EXERCISE REQUIREMENTS: Copy out every line of the data that has the word "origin" somewhere in it.
:: DATA SECTION
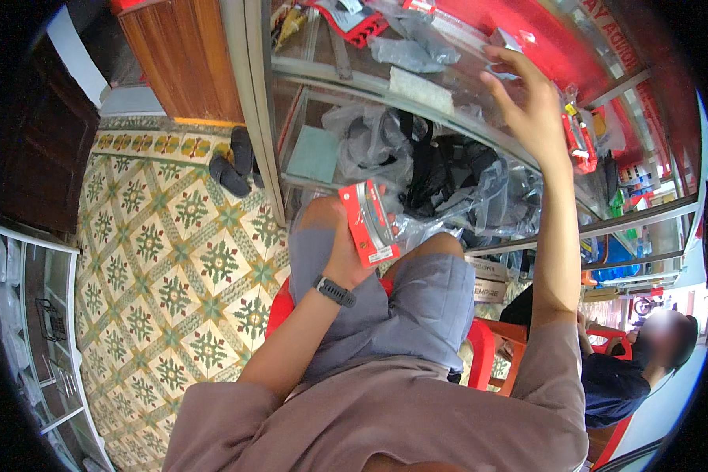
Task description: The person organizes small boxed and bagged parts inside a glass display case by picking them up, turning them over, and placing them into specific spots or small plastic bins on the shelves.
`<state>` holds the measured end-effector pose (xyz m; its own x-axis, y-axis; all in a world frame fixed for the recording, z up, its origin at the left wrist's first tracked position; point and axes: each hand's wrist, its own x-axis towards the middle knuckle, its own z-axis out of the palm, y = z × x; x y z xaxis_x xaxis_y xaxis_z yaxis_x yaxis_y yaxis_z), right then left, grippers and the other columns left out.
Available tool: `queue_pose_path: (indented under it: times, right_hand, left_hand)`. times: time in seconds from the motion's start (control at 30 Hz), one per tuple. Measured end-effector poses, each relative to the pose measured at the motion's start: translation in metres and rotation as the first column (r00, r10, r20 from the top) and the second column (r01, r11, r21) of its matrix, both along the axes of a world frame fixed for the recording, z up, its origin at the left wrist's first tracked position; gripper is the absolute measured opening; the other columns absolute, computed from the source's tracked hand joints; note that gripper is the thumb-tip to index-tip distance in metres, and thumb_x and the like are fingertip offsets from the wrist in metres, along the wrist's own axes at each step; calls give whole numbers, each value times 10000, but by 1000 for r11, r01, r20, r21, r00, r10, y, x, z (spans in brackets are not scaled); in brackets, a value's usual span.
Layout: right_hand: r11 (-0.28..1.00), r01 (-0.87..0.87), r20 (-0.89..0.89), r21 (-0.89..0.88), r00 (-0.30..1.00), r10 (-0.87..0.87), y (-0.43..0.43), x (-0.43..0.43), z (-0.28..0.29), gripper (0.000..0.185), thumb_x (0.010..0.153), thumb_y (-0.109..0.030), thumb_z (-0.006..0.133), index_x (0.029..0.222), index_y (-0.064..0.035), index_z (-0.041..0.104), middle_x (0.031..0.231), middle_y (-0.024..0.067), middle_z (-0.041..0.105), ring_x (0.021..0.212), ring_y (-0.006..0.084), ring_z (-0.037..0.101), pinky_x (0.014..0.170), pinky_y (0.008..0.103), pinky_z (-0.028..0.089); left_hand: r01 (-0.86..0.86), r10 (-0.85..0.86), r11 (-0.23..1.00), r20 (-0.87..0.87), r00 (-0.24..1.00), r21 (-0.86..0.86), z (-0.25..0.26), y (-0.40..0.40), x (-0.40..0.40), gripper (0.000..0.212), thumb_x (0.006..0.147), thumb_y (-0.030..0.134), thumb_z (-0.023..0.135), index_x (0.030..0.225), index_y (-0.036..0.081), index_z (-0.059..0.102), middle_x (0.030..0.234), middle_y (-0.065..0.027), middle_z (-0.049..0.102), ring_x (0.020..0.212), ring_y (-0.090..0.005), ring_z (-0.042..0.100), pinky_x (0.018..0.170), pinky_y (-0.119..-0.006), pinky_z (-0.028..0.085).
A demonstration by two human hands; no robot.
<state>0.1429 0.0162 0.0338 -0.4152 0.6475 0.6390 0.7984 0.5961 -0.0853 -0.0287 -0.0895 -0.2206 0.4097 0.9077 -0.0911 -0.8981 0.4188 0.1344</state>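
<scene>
My left hand (pixel 354 251) holds a red and grey printed package (pixel 368 224) above my lap, its face turned up towards me. The package bears writing. Raised at the upper right, my right hand (pixel 525 103) has its fingers spread with nothing between them, above the glass shelf of a display case (pixel 307 66). Below that hand, on the case's lower shelf, lie clear plastic bags (pixel 369 138) and black items (pixel 442 171). Grey plastic bags (pixel 416 50) and a red package (pixel 351 20) rest on the upper shelf.
A pale green flat item (pixel 314 153) lies on the lower shelf. Black slippers (pixel 233 168) are on the patterned tile floor (pixel 177 259). Cardboard boxes (pixel 488 280) stand below the case. Another person (pixel 619 377) sits at the right. A glass cabinet (pixel 50 330) stands at the left.
</scene>
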Motion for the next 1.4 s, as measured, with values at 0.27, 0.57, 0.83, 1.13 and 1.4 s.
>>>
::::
ANSWER TO THE PROBLEM:
`<state>` holds the measured end-effector pose (xyz m; its own x-axis, y-axis; all in a world frame fixed for the recording, z up, its origin at the left wrist's first tracked position; point and axes: each hand's wrist, its own x-axis towards the middle knuckle, its own z-axis out of the palm, y = z × x; x y z xaxis_x xaxis_y xaxis_z yaxis_x yaxis_y yaxis_z), right then left, grippers and the other columns left out.
Available tool: `queue_pose_path: (indented under it: times, right_hand, left_hand)`. times: time in seconds from the motion's start (control at 30 Hz), one per tuple. Measured end-effector poses, each relative to the pose measured at the motion's start: translation in metres and rotation as the first column (r00, r10, r20 from the top) and the second column (r01, r11, r21) of its matrix, both along the axes of a world frame fixed for the recording, z up, its origin at the left wrist's first tracked position; gripper is the absolute measured opening; the other columns absolute, computed from the source's tracked hand joints; note that gripper is the thumb-tip to index-tip distance in metres, and thumb_x and the like are fingertip offsets from the wrist in metres, along the wrist's own axes at each step; calls give whole numbers, each value times 10000, but by 1000 for r11, r01, r20, r21, r00, r10, y, x, z (spans in brackets are not scaled); in brackets, a value's usual span.

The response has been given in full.